In touch/out of touch
Maar echt out of touch ben je nooit volgens Kalevi – “Als je out of touch bent met iets, dan ben je weer in touch met iets anders. Je kunt niet out of touch zijn met alles in de wereld, net als dat je ook niet met alles in touch kan zijn. Misschien dat het album daar over gaat… Ik had het ook In Touch kunnen noemen.” – en echt out of touch wil Kalevi ook liever niet zijn. Terwijl hij de afgelopen jaren één keer in de week alleen in een Berlijnse studio aan dit album knutselde, móést hij er wel dingen naast doen, zoals meespelen met de Belgische new wave-band Aksak Maboul of het duo dat hij met zijn Finse vriend Long-Sam oprichtte, Man Duo: “Als je te veel met je solo-ding bezig bent… I don’t know, het is heavy om zoveel met jezelf bezig te zijn. Dan is het fijn om niet verantwoordelijk te zijn voor alles, om die gezamenlijke verantwoordelijkheid te hebben. Je kunt met z’n tweeën overleggen over de ideeën die je hebt, waardoor het daarna weer extra fijn is om in je eentje te werken en níét te hoeven communiceren. Het is balanceren.”

Een verrassend feitje in de eerdergenoemde album-bio: tussen zijn solowerk, Man Duo en Aksak Maboul door werkte Kalevi recentelijk ook met niemand minder dan David Byrne aan zijn laatste album American Utopia. En ook dat is niet helemaal wat het lijkt: “Een vriend van me was één van de producers en hun techniek was blijkbaar om heel veel andere producers te vragen.

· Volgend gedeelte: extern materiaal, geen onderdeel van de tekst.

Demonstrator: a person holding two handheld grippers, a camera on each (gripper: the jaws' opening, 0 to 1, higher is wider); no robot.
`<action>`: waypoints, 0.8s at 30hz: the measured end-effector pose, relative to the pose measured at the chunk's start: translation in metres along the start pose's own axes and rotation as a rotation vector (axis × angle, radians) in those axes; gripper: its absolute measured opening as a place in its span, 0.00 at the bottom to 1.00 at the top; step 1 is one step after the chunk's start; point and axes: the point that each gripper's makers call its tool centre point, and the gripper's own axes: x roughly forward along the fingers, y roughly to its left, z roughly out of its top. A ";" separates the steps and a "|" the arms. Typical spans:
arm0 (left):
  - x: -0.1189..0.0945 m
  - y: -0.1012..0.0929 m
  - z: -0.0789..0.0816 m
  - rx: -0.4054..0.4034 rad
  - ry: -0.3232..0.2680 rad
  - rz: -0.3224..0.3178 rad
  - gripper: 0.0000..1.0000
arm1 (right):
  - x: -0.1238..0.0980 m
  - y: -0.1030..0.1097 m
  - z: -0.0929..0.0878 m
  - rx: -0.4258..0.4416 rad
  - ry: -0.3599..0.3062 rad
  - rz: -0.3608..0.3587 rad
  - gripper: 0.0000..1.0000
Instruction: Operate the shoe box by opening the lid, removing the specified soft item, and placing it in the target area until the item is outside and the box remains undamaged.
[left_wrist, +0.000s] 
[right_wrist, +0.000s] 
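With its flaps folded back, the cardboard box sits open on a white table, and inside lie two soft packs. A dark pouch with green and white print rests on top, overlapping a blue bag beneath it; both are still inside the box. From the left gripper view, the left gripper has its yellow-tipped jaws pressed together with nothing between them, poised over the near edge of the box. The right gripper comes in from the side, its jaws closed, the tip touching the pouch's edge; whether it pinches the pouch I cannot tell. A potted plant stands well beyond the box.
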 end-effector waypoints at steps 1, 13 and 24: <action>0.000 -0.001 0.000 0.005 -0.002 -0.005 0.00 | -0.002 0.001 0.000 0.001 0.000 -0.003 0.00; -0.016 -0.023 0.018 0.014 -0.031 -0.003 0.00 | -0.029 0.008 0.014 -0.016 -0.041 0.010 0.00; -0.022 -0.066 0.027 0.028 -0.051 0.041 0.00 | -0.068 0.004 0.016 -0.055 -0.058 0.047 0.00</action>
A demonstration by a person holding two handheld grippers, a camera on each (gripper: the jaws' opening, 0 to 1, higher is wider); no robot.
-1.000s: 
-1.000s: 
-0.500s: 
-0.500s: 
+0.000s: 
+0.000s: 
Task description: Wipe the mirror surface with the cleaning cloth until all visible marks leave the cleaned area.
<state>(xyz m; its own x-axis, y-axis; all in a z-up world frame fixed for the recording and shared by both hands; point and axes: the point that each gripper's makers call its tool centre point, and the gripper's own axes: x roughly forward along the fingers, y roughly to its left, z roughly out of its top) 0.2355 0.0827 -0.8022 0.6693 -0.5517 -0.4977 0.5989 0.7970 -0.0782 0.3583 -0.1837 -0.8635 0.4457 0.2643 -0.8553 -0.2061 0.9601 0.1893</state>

En dus vroegen ze, onder anderen, Ben en ik om reimaginations, eigenlijk een soort remixen van de demo’s te maken.” Kalevi vertelt verder hoe al die tientallen reimaginations op een hoop werden gegooid, waaruit de uiteindelijke tracks bijeengeraapt werden. Ben, nog altijd trommelend, illustreert hoe minutieus die bijdragen werden verwerkt: “Ze hebben de bekken die ik op een bepaalde song speelde wél gebruikt, maar de rest van de drums niet!? Dus in plaats daarvan namen ze drums van een andere drummer uit een ander land, en dan nog een drummer, en nog een drummer…” Het contact met Byrne bleef beperkt tot een bedankmailtje, al is dat achteraf misschien wel goed geweest. Kalevi: “Ik was nooit echt een Talking Heads-fan, maar wel van Tom Tom Club, waar ook een aantal leden van Talking Heads in zaten. Ik dacht dat David Byrne daar één van was, dus als ik hem had ontmoet had ik vast, oh I love Tom Tom Club, gezegd of zoiets. Maar dat blijkt dus helemaal niet zo te zijn.”

 

Hij is het al sinds zijn vertrek uit Helsinki, vijf jaar geleden, niet meer, maar gekscherend noemt Kalevi zichzelf, onder meer op sociale media, nog altijd de zingende trambestuurder uit Finland. Hij is niet de enige trouwens en het interview ontspoort even als Kalevi een gepassioneerd relaas afsteekt over de schlagerzanger Aarne Tenkanen, de “Weird Al” Yankovic van Finland die tevens bij de HKL (Helsinki City Transport) werkzaam is: “Een shout out naar Aarne Tenkanen. Alles goed, kerel?” Eigenlijk is dat trambestuurdersbestaan nog altijd emblematisch voor hoe Kalevi te werk lijkt te gaan in een gesprek en in z’n muziekcarrière. Zonder veel van z’n eigen rails af te wijken van station naar station naar station, armpje uit het raam, in rustig tempo door het alledaagse stadsleven. De volgende halte? Kalevi weet het nog niet zeker. Een easy listening liftmuziek-versie van Out of Touch misschien, of meer Finstalige muziek. En hun versies van de David Byrne-tracks, die ze zelf ook veel beter vinden? “Misschien zetten we ze wel op cassettes en gooien we die in de zee. In een fles. Of een Tupperware-doosje.”


 

Jaakko Eino Kalevi komt in het voorjaar weer naar Nederland, o.a. in EKKO, Utrecht op 20 maart.